_WORK TO BE COMPLETED_
In the entries below, which lines run from the one containing "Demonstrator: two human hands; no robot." to the one containing "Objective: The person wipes"? Copy exactly those lines, ends included, and no others.

_SUPPLIED DATA_

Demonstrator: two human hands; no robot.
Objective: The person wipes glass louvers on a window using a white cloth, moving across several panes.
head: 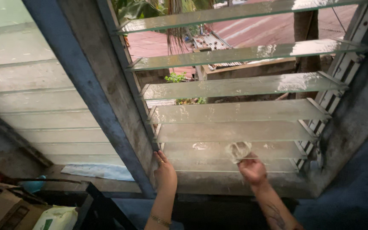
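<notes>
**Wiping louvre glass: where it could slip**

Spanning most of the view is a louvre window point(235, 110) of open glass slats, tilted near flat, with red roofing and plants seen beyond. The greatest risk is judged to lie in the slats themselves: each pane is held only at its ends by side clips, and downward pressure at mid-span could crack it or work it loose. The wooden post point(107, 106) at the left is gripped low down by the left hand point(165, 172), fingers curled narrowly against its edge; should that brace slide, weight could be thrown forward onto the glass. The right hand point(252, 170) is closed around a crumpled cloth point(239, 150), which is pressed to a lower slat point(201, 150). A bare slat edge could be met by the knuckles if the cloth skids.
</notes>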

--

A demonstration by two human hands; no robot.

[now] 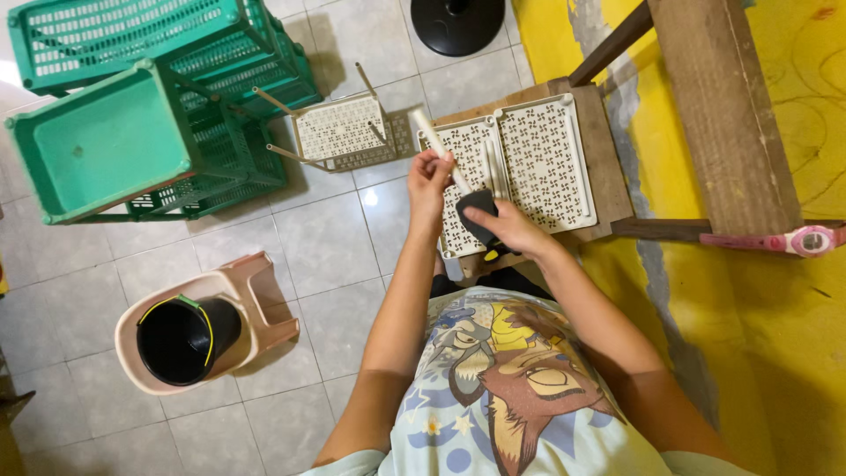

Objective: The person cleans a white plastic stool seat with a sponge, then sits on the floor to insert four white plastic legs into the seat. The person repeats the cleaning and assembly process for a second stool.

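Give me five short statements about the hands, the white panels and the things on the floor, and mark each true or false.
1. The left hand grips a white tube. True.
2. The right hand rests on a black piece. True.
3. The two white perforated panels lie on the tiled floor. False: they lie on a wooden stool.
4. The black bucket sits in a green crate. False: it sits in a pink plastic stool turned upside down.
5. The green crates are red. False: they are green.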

_TASK SOLUTION_
Demonstrator: two human hands; no robot.
Objective: The person wipes glass louvers on a window using a white cloth, moving across several panes.

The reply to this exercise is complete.